#BlackLivesMatter in Baltimore

[Content Note: Police brutality; racism; dehumanization.]

Freddie Gray was arrested after Baltimore police saw him "[flee] unprovoked upon noticing police presence," according to court documents. He took off running when he saw police, so they gave chase, detained him, and searched him. Witnesses say they heard a Taser being used, but police say a Taser was never used. During the search, police found a small pocketknife of legal size. Nonetheless, Gray was arrested on a weapon charge, pressed into the sidewalk as he told police he needed his asthma inhaler, and was then thrown into the back of a police van.

Video shows Gray looking weak as he's loaded into the van, but he is conscious and talking. By the time he was removed from the van, within an hour of his arrest, his larynx was crushed, his spine was 80% severed at the neck, and he was in a coma. A week later, he died.

Six Baltimore police officers have been suspended with pay, following the announcement of an investigation into Gray's death. But 10 days after Gray died, we still have no idea why he was arrested. Baltimore Police Department spokesperson Captain Eric Kowalczyk dodged questions over the weekend: "Pressed on why police initially stopped Gray, Kowalczyk said the department hadn't released that information because investigators are still conducting interviews."

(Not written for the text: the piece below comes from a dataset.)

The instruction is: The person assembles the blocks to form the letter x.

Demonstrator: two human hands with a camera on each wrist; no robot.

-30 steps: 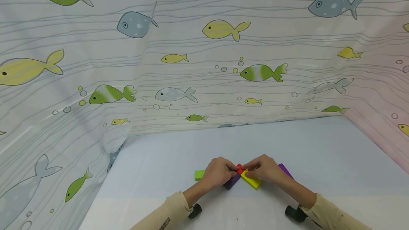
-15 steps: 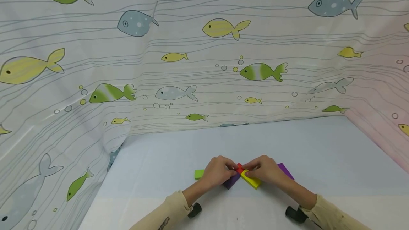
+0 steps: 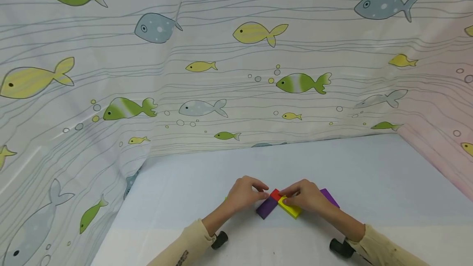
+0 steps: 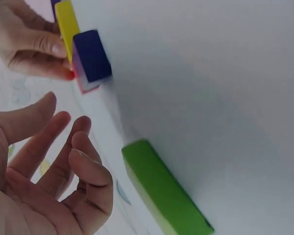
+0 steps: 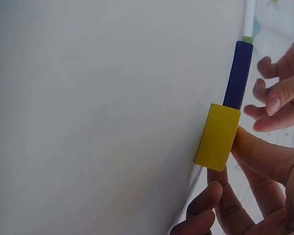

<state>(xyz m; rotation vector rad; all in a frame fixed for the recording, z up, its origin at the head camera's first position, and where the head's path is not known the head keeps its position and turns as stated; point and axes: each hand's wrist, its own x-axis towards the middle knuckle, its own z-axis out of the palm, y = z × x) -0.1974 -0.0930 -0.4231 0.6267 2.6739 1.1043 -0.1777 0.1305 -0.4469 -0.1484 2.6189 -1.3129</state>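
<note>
My right hand (image 3: 306, 196) pinches a yellow block (image 3: 292, 210) between thumb and fingers, the index fingertip right beside a small red block (image 3: 275, 195). A dark purple block (image 3: 267, 207) slants down to the left from the red one, its end meeting the yellow block's corner. Just left of them my left hand (image 3: 243, 194) hovers with nothing in it, thumb apart from loosely bent fingers. The left wrist view shows a green block (image 4: 161, 188) lying close to that hand; in the head view the hand hides nearly all of it.
A brighter purple block (image 3: 329, 198) lies behind the right wrist. Dark wrist-worn cameras (image 3: 341, 248) hang under both sleeves. The pale table (image 3: 192, 175) ends at a fish-patterned curtain (image 3: 207, 85) at the back and sides.
My left hand has let go of the dark purple block and moved left, uncovering more of it and covering the green block. The right hand stays in place on the yellow block.
</note>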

We also still have no idea what happened to Gray in that van. But there is speculation, based on the nature of his injuries and previous suits against the city, that he was given a "rough ride" by police—that is, shackled but not seatbelted in the van, so he was left to tumble about the back of the van as officers made quick starts and stops.

You can imagine what sort of injuries, especially around the head and neck, you'd get sliding around the back of a vehicle with your arms and legs constricted, no way to hold yourself steady, no way to break the tumbling.

So this is the immediate background to what is happening in Baltimore now. The larger background, of course, is that Freddie Gray is just one of many black men and women who have been harassed by police without cause, arrested and detained unfairly, been subjected to "rough rides," been hurt and killed by police.

In Baltimore. And everywhere across the country.

And it's the same pattern as always: Police lie about what happened. Video surfaces. Police close ranks. The city government says words about investigations, but no information is forthcoming. Accountability is elusive. Justice is elusive.

People protest. Peacefully, in large numbers. A few people engage in criminal behavior. The media focuses their cameras on them. Police show up in riot gear. "Police clash with protesters." The situation escalates as the city starts to look like a war zone with police filling the role of an occupying force. Tensions rise. The media asks questions about whether black people should really be allowed their constitutional right to protest. Dehumanizing language permeates public discussion: The protesters are "thugs" and "animals."

There is very little conversation about how police were throwing rocks at protesters yesterday.

There is very little discussion about how the police shut down public transportation hub for the part of town in which protests were happening, stranding kids who were trying to get home from school, then declared all the kids stuck there a mob.

There is very little concern about how Ravens fans rioting to celebrate their ballsports team winning a big game did more damage to the city than people protesting for their very lives.

There is very little willingness among white people to try to understand that their lives are not policed like black people's lives are policed; to try to empathize with the anger and frustration and fear that underwrites people destroying property in their own communities; to see that the media images we get are filtered through institutional racism; to stop fucking policing how black people respond to being killed by people who are meant to protect them; to look at our history and see that revolutions always start with riots; to listen and offer support instead of condemnation and dehumanization.

Every time this happens, I point out that dehumanizing language is part of the problem. That there is something wrong with looking at images of people desperate to be heard and for their lives to matter and seeing nothing but "thugs" and "animals."

And every time, every fucking time, I get pushback in the form of rank racism and red herrings. I get stupid quotes about the Rev. Martin Luther King, Jr., from white people who think they own him but only care about his message insofar as they twist it and use it to condemn civil action. I get lectured about how I wouldn't feel that way if I were a small business owner in Baltimore whose life's work was being destroyed. As if small business owners in that community and the protesters are mutually exclusive groups. (They are not.)

One of the buildings destroyed by fire last night was a community senior center. Dr. Donté Hickman, pastor of the Southern Baptist Church, who with his community built that center, appeared on MSNBC last night. He expressed his disappointment and grief at the profound loss of the center, without ever using dehumanizing language. He is someone who lost so much, and yet he still centered the humanity of all the protesters.

Dr. Hickman practices inclusive social justice at his church. If you have the desire and the means to donate to Southern Baptist Church, in order to support their rebuilding, you can donate here.

That seems rather more important than trying to appropriate the lived experiences of men like Dr. Hickman in order to justify using dehumanizing language to describe people who are fighting for their very lives.

Today, the public schools in Baltimore are closed, and the National Guard is rolling in. A curfew has been imposed. And there are still no answers about what happened, what really happened, to Freddie Gray.

The protests will continue. And we must listen.